Yoghurt and your gut

Dr Marette and his colleagues have been doing research on cardiometabolic diseases and obesity for 25 years, but it’s only in the past five years that the importance of our biggest “organ”, the gut, has increasingly become the focus.

“We tend to forget that the gut is the first organ that actually metabolises the food we eat – it’s the first port of call in the metabolic process. There are several reasons why gut health can dictate your overall wellbeing, but the most important is that if you have a healthy gut, the bacteria will remain in the gut. If you have an unhealthy gut, these bacteria will cross the intestinal barrier and 'leak' into the bloodstream. These bacteria, depending on whether they are good or bad, will of course have an impact on the rest of your organs.

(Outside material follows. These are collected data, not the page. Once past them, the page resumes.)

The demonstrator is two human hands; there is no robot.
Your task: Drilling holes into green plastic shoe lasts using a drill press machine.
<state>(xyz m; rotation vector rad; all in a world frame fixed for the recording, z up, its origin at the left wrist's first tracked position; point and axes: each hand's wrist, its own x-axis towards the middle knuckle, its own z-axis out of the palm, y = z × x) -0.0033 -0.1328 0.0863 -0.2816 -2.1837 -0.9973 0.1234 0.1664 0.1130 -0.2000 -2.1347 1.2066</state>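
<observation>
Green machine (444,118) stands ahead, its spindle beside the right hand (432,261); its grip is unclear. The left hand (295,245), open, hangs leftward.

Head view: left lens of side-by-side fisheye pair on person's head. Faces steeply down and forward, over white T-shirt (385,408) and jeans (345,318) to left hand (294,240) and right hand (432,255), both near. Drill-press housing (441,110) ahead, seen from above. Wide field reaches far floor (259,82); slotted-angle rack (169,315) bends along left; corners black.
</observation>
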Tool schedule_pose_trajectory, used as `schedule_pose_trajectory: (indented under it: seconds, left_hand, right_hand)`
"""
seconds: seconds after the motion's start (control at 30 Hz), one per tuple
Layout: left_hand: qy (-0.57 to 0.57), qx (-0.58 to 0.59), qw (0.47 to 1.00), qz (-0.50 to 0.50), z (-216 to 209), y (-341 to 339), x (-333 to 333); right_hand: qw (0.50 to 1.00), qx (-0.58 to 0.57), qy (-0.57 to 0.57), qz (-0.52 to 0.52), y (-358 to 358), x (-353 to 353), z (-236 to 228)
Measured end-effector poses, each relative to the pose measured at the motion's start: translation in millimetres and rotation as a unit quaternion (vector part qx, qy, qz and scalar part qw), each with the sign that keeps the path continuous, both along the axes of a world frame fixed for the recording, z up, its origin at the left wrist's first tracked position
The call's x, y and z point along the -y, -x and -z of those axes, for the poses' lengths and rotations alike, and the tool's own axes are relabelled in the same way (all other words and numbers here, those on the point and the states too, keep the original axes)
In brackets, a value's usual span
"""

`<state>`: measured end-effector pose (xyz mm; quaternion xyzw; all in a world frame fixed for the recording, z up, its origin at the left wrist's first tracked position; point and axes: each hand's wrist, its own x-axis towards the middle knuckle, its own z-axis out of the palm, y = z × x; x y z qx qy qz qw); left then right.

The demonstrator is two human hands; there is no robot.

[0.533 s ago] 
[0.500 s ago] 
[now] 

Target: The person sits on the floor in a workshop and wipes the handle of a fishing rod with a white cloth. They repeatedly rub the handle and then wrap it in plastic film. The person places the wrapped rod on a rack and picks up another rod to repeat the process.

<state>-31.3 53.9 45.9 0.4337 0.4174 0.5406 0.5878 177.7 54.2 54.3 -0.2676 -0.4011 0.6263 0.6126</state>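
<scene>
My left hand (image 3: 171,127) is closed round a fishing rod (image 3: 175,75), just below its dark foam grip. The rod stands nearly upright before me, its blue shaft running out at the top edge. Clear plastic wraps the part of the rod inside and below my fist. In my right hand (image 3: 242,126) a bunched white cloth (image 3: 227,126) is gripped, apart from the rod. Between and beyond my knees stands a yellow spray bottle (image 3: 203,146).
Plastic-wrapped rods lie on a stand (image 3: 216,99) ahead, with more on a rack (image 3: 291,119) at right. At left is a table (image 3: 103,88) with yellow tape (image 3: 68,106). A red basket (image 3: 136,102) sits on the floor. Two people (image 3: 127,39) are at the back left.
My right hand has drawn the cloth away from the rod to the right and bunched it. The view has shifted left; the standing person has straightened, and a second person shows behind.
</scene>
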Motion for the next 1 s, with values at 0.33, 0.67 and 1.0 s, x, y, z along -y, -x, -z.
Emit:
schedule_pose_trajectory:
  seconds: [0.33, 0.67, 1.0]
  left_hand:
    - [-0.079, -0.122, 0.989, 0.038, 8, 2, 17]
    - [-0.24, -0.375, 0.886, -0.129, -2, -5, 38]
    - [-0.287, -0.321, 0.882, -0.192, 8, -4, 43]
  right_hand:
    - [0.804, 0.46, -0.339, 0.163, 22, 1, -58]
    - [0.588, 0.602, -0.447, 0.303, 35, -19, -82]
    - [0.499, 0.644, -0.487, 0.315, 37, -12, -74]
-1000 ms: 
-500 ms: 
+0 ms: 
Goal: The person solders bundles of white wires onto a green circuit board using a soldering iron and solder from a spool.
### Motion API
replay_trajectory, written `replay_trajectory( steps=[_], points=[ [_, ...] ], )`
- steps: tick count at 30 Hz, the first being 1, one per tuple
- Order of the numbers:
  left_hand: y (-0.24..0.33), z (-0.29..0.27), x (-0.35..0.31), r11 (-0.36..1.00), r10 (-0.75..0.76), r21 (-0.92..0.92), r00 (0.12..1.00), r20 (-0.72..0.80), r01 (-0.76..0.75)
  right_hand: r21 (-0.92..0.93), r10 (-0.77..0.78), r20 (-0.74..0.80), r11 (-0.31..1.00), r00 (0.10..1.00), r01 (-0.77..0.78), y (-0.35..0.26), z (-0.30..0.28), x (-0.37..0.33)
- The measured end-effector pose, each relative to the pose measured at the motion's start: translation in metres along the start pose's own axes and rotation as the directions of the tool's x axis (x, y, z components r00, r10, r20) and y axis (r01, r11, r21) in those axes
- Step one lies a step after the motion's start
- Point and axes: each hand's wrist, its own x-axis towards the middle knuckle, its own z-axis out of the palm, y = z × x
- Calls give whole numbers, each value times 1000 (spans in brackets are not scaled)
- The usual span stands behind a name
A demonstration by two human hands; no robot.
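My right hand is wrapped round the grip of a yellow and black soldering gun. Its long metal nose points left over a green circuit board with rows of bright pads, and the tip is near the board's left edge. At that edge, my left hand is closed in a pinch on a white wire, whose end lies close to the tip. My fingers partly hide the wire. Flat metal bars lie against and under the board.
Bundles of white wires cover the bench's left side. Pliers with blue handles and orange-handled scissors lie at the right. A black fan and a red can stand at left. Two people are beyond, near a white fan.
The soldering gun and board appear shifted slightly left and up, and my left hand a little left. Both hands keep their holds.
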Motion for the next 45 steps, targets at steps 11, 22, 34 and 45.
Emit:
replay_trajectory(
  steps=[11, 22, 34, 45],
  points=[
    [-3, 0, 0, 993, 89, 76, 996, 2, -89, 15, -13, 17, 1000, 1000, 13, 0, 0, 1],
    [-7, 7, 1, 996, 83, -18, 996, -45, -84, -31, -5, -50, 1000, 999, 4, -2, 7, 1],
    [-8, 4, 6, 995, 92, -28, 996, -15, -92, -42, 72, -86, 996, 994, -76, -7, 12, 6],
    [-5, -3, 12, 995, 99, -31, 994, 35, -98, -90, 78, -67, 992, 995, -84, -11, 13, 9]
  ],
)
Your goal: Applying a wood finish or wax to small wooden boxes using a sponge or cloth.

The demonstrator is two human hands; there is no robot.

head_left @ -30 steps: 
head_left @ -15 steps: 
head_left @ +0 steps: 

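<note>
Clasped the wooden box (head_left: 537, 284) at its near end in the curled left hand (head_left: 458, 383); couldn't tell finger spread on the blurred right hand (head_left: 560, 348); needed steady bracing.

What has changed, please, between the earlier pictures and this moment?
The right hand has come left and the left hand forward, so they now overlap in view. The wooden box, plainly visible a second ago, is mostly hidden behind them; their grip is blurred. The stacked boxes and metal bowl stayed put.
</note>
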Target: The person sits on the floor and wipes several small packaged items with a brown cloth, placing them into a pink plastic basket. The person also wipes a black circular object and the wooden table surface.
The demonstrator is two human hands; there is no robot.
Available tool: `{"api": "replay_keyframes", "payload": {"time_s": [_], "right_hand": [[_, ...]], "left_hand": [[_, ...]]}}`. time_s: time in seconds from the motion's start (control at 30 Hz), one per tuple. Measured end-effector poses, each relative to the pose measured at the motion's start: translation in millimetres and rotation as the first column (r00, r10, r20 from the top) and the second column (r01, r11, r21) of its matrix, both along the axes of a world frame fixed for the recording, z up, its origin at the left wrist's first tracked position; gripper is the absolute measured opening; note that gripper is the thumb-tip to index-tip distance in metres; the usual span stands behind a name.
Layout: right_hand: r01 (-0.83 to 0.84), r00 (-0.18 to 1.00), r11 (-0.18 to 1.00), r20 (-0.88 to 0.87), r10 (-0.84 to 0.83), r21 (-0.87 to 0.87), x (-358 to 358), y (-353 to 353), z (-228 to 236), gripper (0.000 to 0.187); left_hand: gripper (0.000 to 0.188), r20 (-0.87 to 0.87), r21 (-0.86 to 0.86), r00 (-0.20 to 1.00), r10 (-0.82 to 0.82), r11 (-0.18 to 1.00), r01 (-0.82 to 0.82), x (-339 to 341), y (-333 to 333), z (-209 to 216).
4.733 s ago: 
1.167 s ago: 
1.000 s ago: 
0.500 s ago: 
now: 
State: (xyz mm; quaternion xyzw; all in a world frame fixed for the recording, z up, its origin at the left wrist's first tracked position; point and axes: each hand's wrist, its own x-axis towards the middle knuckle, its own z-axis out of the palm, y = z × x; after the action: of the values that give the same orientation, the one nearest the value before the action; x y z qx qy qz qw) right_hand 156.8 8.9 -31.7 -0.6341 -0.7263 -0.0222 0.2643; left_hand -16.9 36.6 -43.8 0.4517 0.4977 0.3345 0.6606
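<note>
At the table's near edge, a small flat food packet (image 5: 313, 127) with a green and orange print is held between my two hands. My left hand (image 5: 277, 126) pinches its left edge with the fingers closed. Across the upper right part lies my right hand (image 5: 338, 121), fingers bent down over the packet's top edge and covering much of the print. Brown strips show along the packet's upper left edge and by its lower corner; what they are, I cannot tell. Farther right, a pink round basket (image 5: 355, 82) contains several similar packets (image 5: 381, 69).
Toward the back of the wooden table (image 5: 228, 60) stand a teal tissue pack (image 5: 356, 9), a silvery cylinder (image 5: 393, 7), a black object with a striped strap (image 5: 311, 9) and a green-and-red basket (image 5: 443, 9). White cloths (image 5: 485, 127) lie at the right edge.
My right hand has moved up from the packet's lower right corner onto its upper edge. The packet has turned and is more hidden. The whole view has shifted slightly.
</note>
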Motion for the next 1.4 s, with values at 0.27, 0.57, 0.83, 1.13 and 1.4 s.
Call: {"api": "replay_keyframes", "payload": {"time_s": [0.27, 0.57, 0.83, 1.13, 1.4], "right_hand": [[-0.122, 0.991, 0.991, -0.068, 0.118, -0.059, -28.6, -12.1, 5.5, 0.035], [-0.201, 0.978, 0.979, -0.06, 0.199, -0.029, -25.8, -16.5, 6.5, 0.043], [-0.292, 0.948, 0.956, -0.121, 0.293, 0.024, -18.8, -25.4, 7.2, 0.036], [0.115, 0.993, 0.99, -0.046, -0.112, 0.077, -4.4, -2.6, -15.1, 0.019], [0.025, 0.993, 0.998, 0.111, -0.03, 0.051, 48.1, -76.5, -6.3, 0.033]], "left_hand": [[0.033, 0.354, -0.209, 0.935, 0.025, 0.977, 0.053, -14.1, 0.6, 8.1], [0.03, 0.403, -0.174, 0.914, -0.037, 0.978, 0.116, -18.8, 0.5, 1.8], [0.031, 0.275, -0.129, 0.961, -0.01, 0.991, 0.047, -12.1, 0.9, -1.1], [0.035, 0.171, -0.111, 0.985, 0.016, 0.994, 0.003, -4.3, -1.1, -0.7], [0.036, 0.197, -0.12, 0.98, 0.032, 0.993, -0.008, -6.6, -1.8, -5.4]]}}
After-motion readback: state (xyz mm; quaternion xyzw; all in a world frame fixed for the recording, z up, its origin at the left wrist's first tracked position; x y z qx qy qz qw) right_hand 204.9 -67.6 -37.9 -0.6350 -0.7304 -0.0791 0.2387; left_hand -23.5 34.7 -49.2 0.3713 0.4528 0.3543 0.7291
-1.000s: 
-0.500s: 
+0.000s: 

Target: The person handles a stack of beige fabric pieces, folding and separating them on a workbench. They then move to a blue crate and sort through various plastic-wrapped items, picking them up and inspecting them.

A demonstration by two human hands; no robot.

“Therefore it’s important to make sure that those bacteria (also called the microbiota) in your gut is healthy and yoghurt in that sense plays an important role as it adds healthy bacteria to your gut.”

Other benefits

The benefits of yoghurt stretch far behind bone strength and maintaining general overall health. The following benefits have been backed through research over the years:

  • Yoghurt protects against heart disease, as recent studies have shown that dairy products are actually mildly beneficial to the heart, causing a 6% reduction in cardiovascular disease, according to Dr Arne Astrup of the Department of Nutrition, Exercise and Sports at the University of Copenhagen, Denmark.
  • The “good bacteria” boost the immune system tremendously and reduce the risk of allergies, according to Professor Lorenzo Morelli from the Microbiology Institute at the Università Cattolica del Sacro Cuore in Italy.
  • The nutrients go far beyond calcium and probiotics. In fact, yoghurt is also a rich source of protein, magnesium and in some countries, vitamin D.

Shop carefully

Dr Marette remarks that it’s important to choose the right yoghurt.

“Clearly, for now the best evidence in the scientific world for yoghurt to prevent cardiometabolic disease is really based on a plain, unsweetened yoghurt, so that is really the best option. Avoid those yoghurts where there are clearly added sugars or artificial sweeteners, even if these yoghurts are branded as 'no fat'. They might be non-caloric but can still disturb the gut microbiota – it’s best to try and avoid artificial sugar altogether."